Donald Trump has insisted that Plaquenil/hydroxychloroquine will cure COVID-19. The drug is commonly used to malaria, as well as lupus and rheumatoid arthritis. While there have been some successful results with drug after treating patients infected by the novel coronavirus, there's just not enough reliable information available right now.

But the President's endorsement of the drug has caused a bit of panic around it. First, there are people who have died after mistakenly taking related drugs. Now, according to Buzzfeed News, so healthcare providers are refusing to give the drug to people with conditions that it has been proven to treat:

A 45-year-old woman with systemic lupus erythematosus (SLE) said she received an online message from her health care provider stating it will no longer refill her vital hydroxychloroquine prescriptions because that drug is being used to treat the "critically ill with COVID-19," the disease caused by the novel coronavirus.

It gets worse. Here's the kicker:

The letter thanked her for her "sacrifice."

A sacrifice, it should be noted, that she had no choice in making — if it's even a sacrifice that actually works.

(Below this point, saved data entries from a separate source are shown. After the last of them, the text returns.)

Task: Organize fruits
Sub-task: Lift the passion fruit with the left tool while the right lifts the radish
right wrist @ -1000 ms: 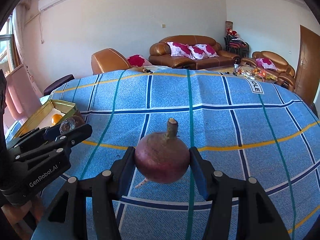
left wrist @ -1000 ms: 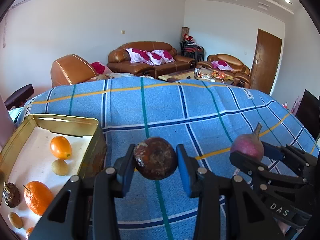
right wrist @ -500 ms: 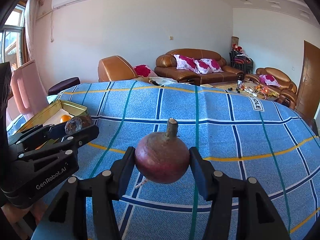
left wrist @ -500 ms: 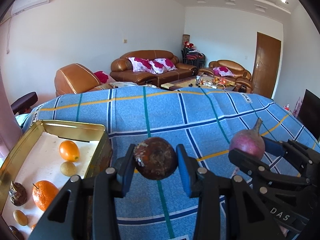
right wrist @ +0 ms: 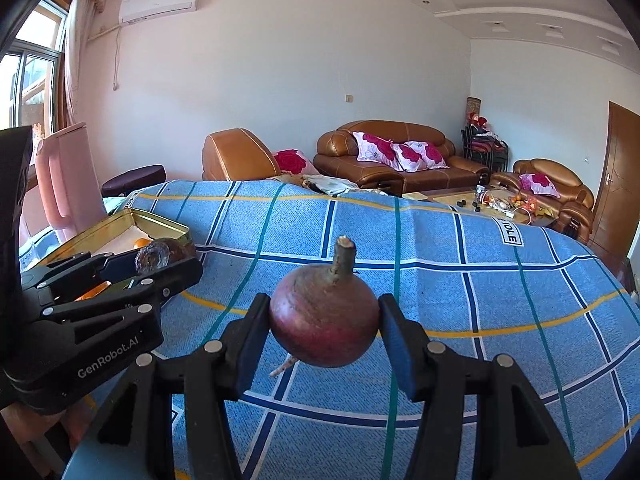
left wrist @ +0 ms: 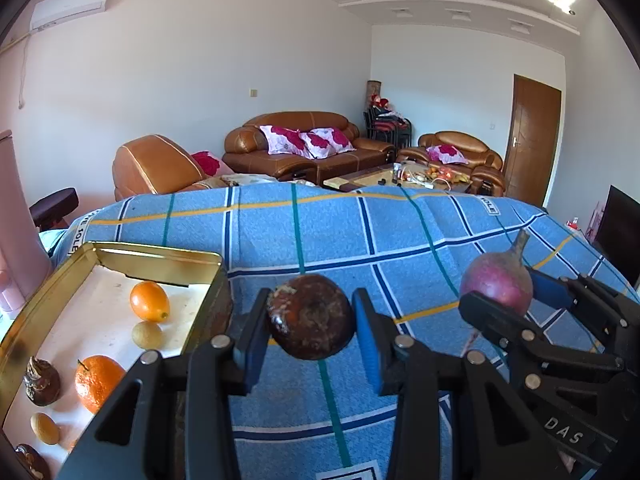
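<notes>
You hold both lifted clear for tin [left wrist: 120, 254] drop: left gripper [left wrist: 310, 322] jaws clamped on brown fruit [left wrist: 310, 316], right gripper [right wrist: 324, 322] jaws clamped on purple fruit [right wrist: 324, 324].

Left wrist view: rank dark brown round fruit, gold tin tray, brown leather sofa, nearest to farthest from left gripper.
1. Dark brown round fruit: held between the left gripper fingers.
2. Gold tin tray: on the blue cloth, left.
3. Brown leather sofa: against the far wall.

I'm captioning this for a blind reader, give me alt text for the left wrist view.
The left tongs grip a dark brown, rough-skinned round fruit above a blue plaid cloth. At left, a gold tin tray holds oranges and small fruits; at right, the right tongs hold a purple, stemmed radish-like root.
</notes>
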`<state>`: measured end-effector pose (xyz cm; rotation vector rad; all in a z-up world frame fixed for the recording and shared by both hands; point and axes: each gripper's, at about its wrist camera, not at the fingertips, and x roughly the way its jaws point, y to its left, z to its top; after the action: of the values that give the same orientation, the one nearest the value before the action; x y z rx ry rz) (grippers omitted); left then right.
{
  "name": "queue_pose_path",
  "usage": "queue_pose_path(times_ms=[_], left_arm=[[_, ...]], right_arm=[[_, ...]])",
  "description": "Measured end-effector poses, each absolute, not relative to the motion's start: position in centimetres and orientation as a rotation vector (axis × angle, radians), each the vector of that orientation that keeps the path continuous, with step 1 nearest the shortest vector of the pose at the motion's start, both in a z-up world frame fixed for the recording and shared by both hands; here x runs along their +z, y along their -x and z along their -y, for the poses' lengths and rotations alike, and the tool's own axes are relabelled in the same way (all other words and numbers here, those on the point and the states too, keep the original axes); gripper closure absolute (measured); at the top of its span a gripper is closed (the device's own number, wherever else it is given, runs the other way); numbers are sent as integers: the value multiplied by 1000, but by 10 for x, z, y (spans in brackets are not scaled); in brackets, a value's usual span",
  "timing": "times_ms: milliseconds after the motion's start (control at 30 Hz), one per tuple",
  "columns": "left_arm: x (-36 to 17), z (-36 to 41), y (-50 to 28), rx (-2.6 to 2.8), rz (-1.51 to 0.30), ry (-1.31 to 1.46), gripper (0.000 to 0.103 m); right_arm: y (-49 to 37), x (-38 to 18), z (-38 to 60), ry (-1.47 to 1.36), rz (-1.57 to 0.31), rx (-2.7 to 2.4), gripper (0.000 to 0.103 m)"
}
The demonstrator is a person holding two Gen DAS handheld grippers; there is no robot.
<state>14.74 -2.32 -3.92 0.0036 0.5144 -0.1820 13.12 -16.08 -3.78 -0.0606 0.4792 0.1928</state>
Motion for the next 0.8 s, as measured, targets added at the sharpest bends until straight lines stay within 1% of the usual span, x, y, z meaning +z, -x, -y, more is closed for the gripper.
queue_pose_path(times_ms=[800], left_arm=[[-33, 24, -126, -182, -435, -32, 62]], right_arm=[[-105, -33, 149, 90, -392, 230, 47]])
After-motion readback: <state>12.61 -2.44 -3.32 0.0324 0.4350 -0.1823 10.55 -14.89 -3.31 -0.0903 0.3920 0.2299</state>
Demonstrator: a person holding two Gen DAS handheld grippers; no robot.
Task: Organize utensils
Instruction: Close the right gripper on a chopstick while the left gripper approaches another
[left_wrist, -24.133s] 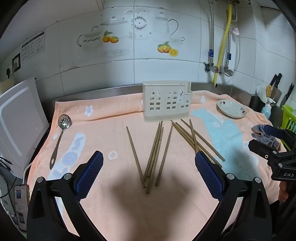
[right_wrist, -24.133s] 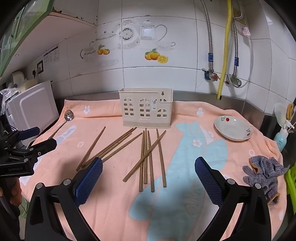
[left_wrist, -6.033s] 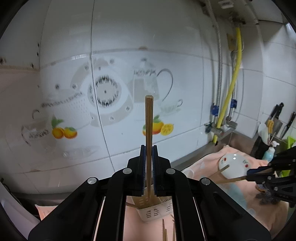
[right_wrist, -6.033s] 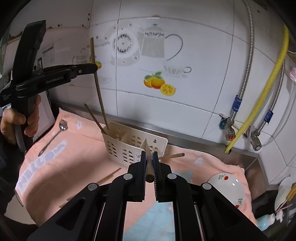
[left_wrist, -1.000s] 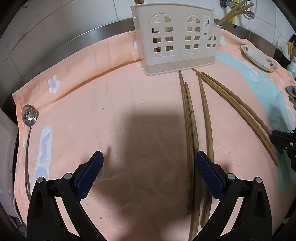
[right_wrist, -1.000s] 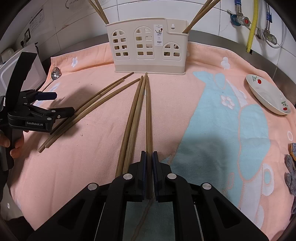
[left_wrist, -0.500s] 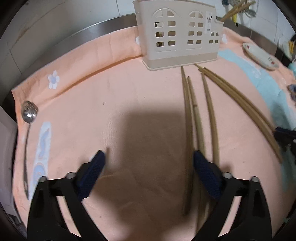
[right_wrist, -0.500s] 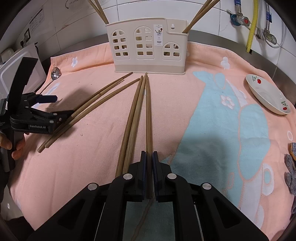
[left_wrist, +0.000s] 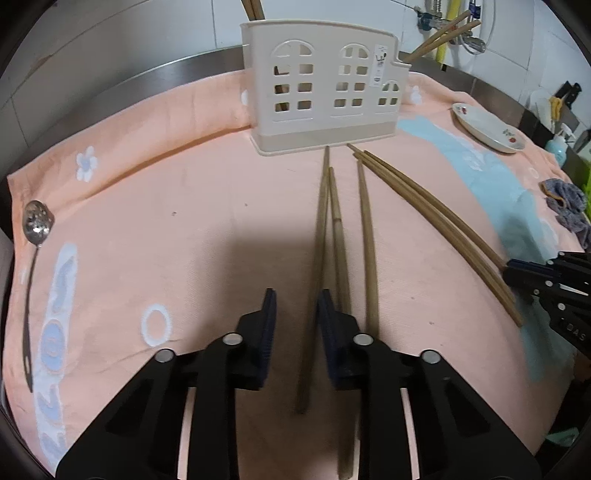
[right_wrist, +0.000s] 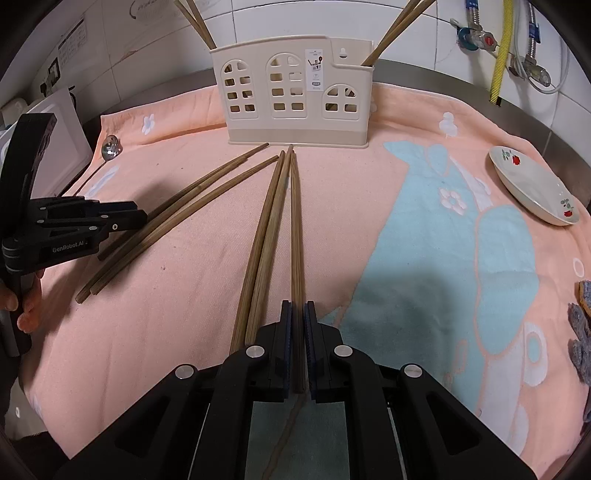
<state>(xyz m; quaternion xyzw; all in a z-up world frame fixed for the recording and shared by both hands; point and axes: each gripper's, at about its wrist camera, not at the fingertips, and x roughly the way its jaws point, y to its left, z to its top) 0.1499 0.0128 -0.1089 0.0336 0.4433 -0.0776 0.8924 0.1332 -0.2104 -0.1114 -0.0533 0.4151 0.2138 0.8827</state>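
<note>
Several wooden chopsticks lie on the peach towel (left_wrist: 166, 221) in front of the cream utensil holder (left_wrist: 325, 92), which has chopsticks standing at both ends. My left gripper (left_wrist: 295, 306) points down at the left group and its jaws are closing. One chopstick (left_wrist: 321, 229) lies between them against the right pad, with a gap still showing at the left pad. My right gripper (right_wrist: 297, 314) is shut on the near end of a chopstick (right_wrist: 295, 221) that rests on the towel beside two others. The left gripper (right_wrist: 140, 218) shows at the left of the right wrist view.
A slotted metal spoon (left_wrist: 37, 225) lies at the towel's left edge. A small plate (left_wrist: 487, 127) and grey gloves (left_wrist: 565, 206) sit at the right. A white appliance (right_wrist: 62, 136) stands at the far left. The steel counter rim and tiled wall run behind the holder.
The left gripper's jaws have come from wide apart to narrow around one chopstick, and the gripper shifted slightly over it. The right gripper and its chopstick have not moved.
</note>
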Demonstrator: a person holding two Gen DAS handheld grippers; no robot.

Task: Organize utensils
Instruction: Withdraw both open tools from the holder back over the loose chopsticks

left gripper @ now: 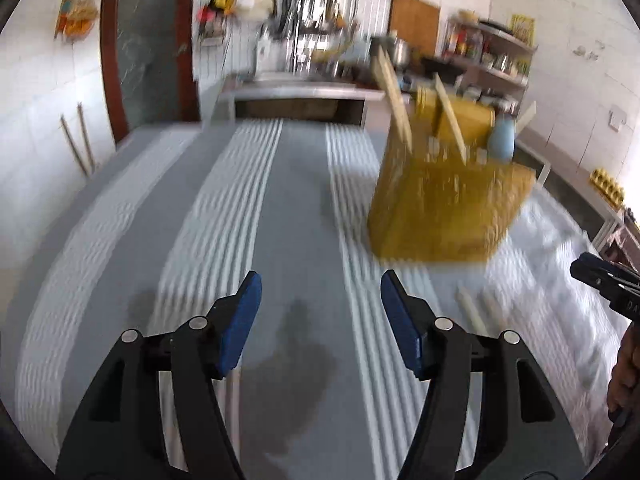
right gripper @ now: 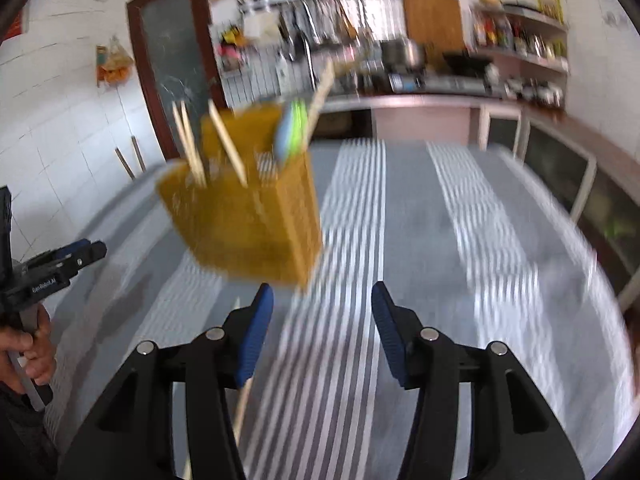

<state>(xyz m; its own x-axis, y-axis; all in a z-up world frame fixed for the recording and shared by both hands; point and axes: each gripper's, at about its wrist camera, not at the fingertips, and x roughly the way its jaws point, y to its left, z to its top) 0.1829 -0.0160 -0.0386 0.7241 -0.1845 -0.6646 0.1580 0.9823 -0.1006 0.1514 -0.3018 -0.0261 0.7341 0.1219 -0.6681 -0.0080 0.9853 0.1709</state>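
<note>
A yellow utensil holder (left gripper: pixel 444 208) stands on the grey striped tablecloth, with several chopsticks (left gripper: pixel 394 92) and a pale blue spoon (left gripper: pixel 502 140) standing in it. It also shows in the right wrist view (right gripper: pixel 248 216), with chopsticks (right gripper: pixel 226 142) and a blue-green spoon (right gripper: pixel 290 130). Two pale chopsticks (left gripper: pixel 474 312) lie on the cloth in front of it; one chopstick (right gripper: pixel 242 404) shows under my right gripper's left finger. My left gripper (left gripper: pixel 320 316) is open and empty, left of the holder. My right gripper (right gripper: pixel 322 320) is open and empty, just in front of the holder.
The striped tablecloth (left gripper: pixel 280 220) covers the table. A kitchen counter with racks, pots and shelves (right gripper: pixel 440 76) runs along the back wall. A dark door (right gripper: pixel 176 60) stands at the back left. Both views are motion-blurred. Each gripper shows at the other view's edge (left gripper: pixel 604 280) (right gripper: pixel 52 268).
</note>
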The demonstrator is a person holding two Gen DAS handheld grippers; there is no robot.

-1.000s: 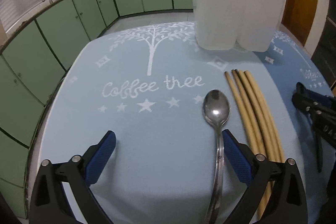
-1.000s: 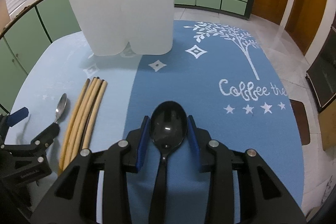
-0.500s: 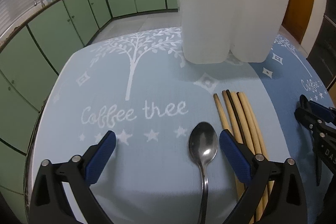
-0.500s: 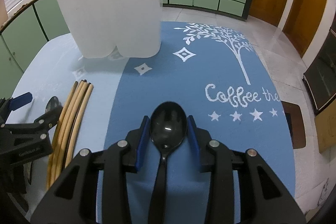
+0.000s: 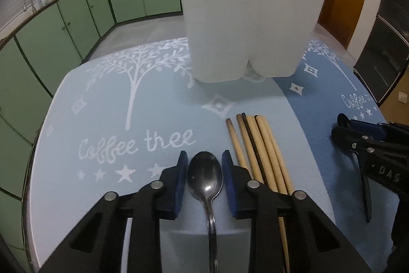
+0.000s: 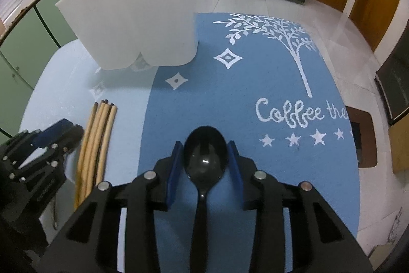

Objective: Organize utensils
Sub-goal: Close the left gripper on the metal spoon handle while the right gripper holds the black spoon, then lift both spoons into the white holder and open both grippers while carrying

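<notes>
Two black hand-held claws with blue pads point forward, low over the surface. The left claw (image 5: 205,177) has its jaws drawn in close on either side of a metal spoon's bowl (image 5: 205,177). The right claw (image 6: 205,161) is likewise closed around the bowl of a black spoon (image 6: 205,157), pads against its sides. The two claws sit side by side, apart.
</notes>
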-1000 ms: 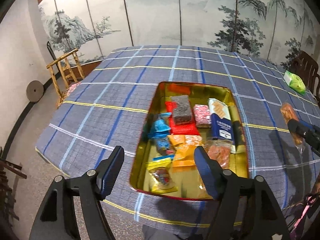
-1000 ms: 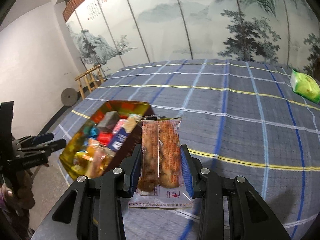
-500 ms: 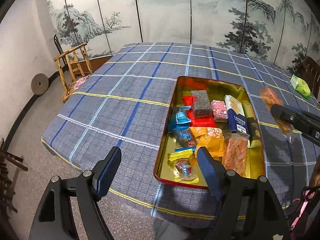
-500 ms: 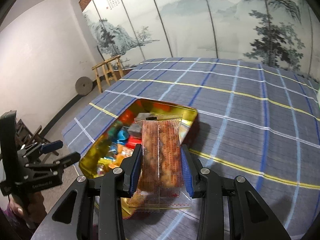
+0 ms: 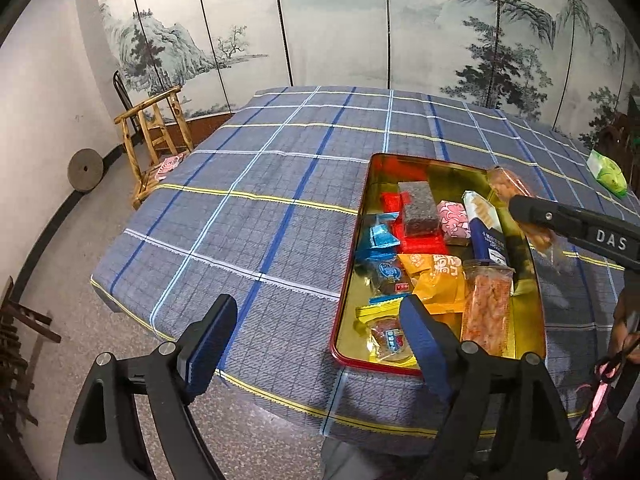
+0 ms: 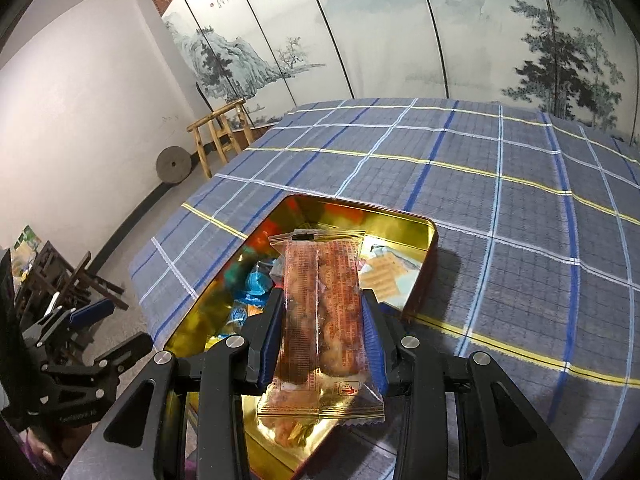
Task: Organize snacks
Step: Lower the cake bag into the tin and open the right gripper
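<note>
A gold tin tray with a red rim (image 5: 538, 312) (image 6: 420, 222) lies on the plaid tablecloth and holds several wrapped snacks. My right gripper (image 6: 322, 324) is shut on a clear packet of brown biscuits (image 6: 322, 312) and holds it above the tray's right side. The same gripper (image 5: 520, 208) and its packet (image 5: 505, 181) show in the left wrist view over the tray's right rim. My left gripper (image 5: 316, 344) is open and empty, near the table's front edge, left of the tray's near corner.
A green snack packet (image 5: 607, 169) lies at the far right of the table (image 5: 280, 184). A wooden chair (image 5: 154, 136) and a round stone disc (image 5: 85, 168) stand on the floor to the left. A painted folding screen stands behind the table.
My right gripper has carried the biscuit packet leftward from beside the tray to above it. My left gripper has drifted left and back; the tray now sits further right in its view.
</note>
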Tool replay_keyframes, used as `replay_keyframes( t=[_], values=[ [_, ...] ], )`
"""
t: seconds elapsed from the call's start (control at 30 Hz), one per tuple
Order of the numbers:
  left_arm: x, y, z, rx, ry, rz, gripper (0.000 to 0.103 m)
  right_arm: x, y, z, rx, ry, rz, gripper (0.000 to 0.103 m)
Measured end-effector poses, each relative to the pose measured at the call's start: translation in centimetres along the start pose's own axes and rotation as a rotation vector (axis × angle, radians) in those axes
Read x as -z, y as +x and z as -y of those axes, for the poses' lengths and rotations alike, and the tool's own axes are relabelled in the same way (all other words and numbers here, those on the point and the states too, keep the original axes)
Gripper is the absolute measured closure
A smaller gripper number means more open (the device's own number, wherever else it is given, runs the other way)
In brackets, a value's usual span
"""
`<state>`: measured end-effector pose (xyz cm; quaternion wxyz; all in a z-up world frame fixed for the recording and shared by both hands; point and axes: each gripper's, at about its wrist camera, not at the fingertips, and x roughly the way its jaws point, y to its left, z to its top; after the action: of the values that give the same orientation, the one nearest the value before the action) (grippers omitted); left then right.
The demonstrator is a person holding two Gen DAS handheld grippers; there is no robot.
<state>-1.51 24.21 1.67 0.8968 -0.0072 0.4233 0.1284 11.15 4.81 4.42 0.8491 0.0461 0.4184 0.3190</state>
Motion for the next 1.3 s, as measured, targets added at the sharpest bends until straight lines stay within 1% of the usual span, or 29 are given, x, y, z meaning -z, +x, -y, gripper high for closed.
replay_keyframes(
  t=[0.5, 0.77, 1.03, 1.3],
  values=[
    [0.2, 1.2, -0.7, 0.001, -0.021, -0.020, 0.021, -0.7, 3.3, 0.6, 0.004, 0.054, -0.048, 0.065],
    [0.2, 1.4, -0.8, -0.007, -0.022, -0.014, 0.020, -0.9, 4.6, 0.8, 0.008, 0.076, -0.065, 0.065],
    [0.1, 1.5, -0.8, -0.030, -0.012, 0.028, 0.020, -0.9, 5.6, 0.8, 0.011, 0.088, -0.078, 0.065],
    [0.1, 2.0, -0.7, -0.013, -0.025, 0.012, 0.020, -0.9, 5.9, 0.7, 0.015, 0.092, -0.073, 0.064]
  ],
)
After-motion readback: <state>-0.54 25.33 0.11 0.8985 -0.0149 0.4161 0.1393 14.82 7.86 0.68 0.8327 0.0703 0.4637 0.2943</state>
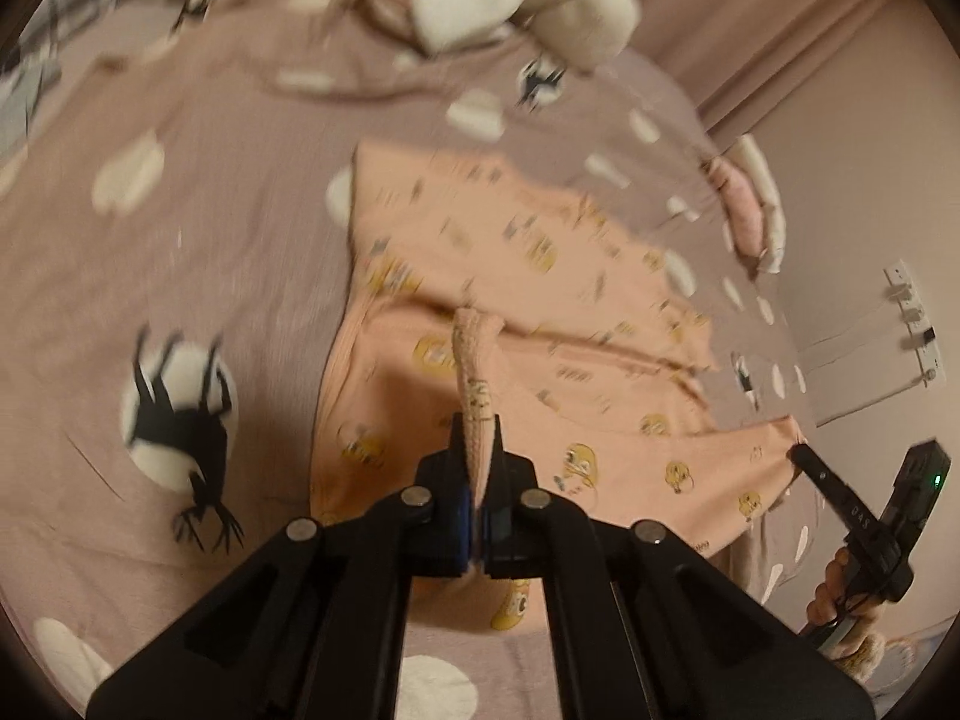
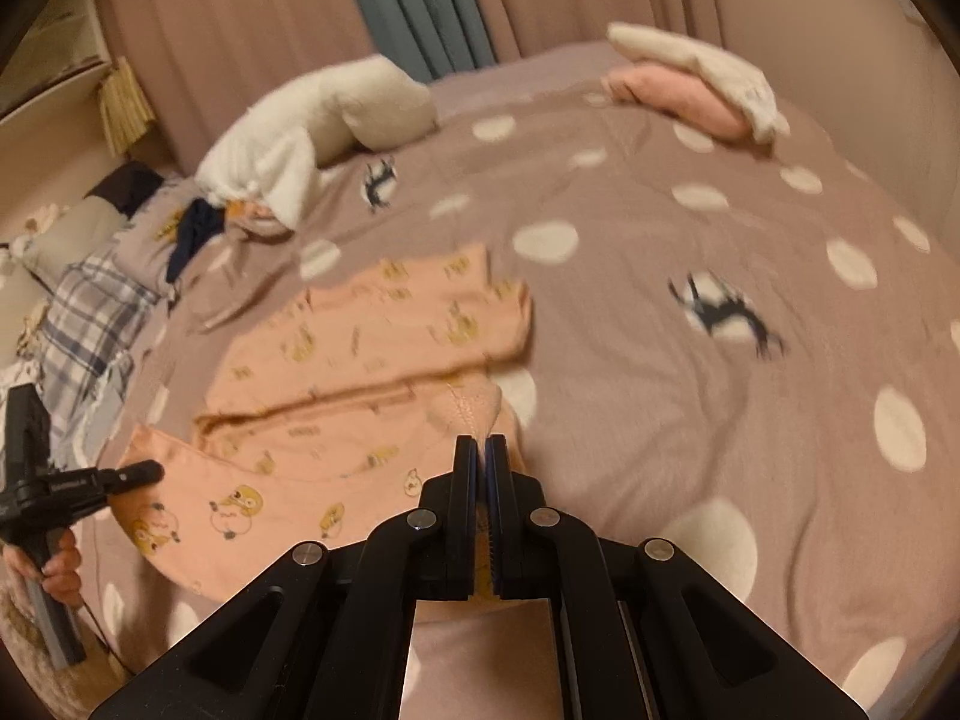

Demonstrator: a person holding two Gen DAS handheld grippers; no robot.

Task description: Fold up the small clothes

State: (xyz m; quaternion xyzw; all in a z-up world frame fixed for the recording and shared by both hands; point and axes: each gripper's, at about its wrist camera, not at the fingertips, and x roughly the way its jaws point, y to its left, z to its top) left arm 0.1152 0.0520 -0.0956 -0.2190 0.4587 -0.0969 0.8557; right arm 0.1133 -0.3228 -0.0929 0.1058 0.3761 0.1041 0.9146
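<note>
the left claw is clamped on a ribbed cuff of the peach garment, which rises straight out from its tips. the right claw pinches another edge of the same garment, the cloth bunching just ahead of its closed fingers. the rest of the garment lies half folded on the dotted bed ahead of both claws, with white and pink folded clothes far beyond.
</note>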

Like Alabama denying treatment to people with "severe mental retardation," it seems that all the conservative fearmongering around the made-up "Obamacare Death Panels" is finally coming true under the Trump Administration's handling of the coronavirus epidemic.

A Woman With Lupus Said Her Health Care Provider Is Stopping Her Chloroquine Prescription And Thanked Her For The “Sacrifice” [Tanya Chen and Dan Vergano / Buzzfeed News]

What We Know — and Don’t Know — About Possible Coronavirus Treatments Promoted by Trump [Charles Ornstein / ProPublica]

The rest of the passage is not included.